13. Rioxarray#

13.1. Overview#

rioxarray is an extension of the powerful Python library Xarray that focuses on geospatial raster data. It provides easy access to georeferencing information and geospatial transforms using Xarray’s labeled, multi-dimensional data structures, which makes it an ideal tool for working with geospatial data like satellite imagery or climate data.

The key feature of rioxarray is its seamless integration of rasterio’s geospatial data handling capabilities (such as CRS and affine transforms) with Xarray’s efficient multi-dimensional array handling. This allows you to manipulate, analyze, and visualize raster data with ease.

13.2. Learning Objectives#

By the end of this lecture, you should be able to:

  • Understand how rioxarray extends Xarray for geospatial data handling.

  • Load and inspect georeferenced raster datasets using rioxarray.

  • Perform basic geospatial operations, such as clipping, reprojection, and masking, using rioxarray.

  • Use rioxarray to manage CRS and spatial dimensions in raster datasets.

  • Export and visualize geospatial raster datasets.

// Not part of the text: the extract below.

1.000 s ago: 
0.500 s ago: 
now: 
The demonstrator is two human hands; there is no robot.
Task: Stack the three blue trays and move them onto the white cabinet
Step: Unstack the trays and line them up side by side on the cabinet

13.3. Installing rioxarray#

To use rioxarray, you’ll need to install it along with rasterio and its dependencies. You can install it via pip by uncommenting the following line:

# %pip install rioxarray rasterio

13.4. Importing rioxarray#

You can start by importing rioxarray and other necessary libraries:

import rioxarray
import numpy as np
import xarray as xr
import matplotlib.pyplot as plt

xr.set_options(keep_attrs=True, display_expand_data=False)
<xarray.core.options.set_options at 0x7fc3ba9458b0>

13.5. Loading Georeferenced Raster Data#

One of the core functionalities of rioxarray is the ability to load georeferenced raster data, including its CRS and geospatial transformations. You can load a raster file (e.g., a GeoTIFF file) directly using rioxarray:

# Load a raster dataset using rioxarray
url = "https://github.com/opengeos/datasets/releases/download/raster/LC09_039035_20240708_90m.tif"
data = rioxarray.open_rasterio(url)
data
<xarray.DataArray (band: 7, y: 2563, x: 2485)> Size: 178MB
[44583385 values with dtype=float32]
Coordinates:
  * band         (band) int64 56B 1 2 3 4 5 6 7
  * x            (x) float64 20kB 5.824e+05 5.825e+05 ... 8.059e+05 8.06e+05
  * y            (y) float64 21kB 4.106e+06 4.105e+06 ... 3.875e+06 3.875e+06
    spatial_ref  int64 8B 0
Attributes: (12/96)
    ALGORITHM_SOURCE_SURFACE_REFLECTANCE:  LaSRC_1.6.0
    ALGORITHM_SOURCE_SURFACE_TEMPERATURE:  st_1.5.0
    CLOUD_COVER:                           0
    CLOUD_COVER_LAND:                      0
    COLLECTION_CATEGORY:                   T1
    COLLECTION_NUMBER:                     2
    ...                                    ...
    WRS_TYPE:                              2
    AREA_OR_POINT:                         Area
    _FillValue:                            -inf
    scale_factor:                          1.0
    add_offset:                            0.0
    long_name:                             ('SR_B1', 'SR_B2', 'SR_B3', 'SR_B4...

Here, rioxarray.open_rasterio loads the raster data into an Xarray DataArray and automatically attaches the geospatial metadata, including CRS, affine transformations, and spatial coordinates.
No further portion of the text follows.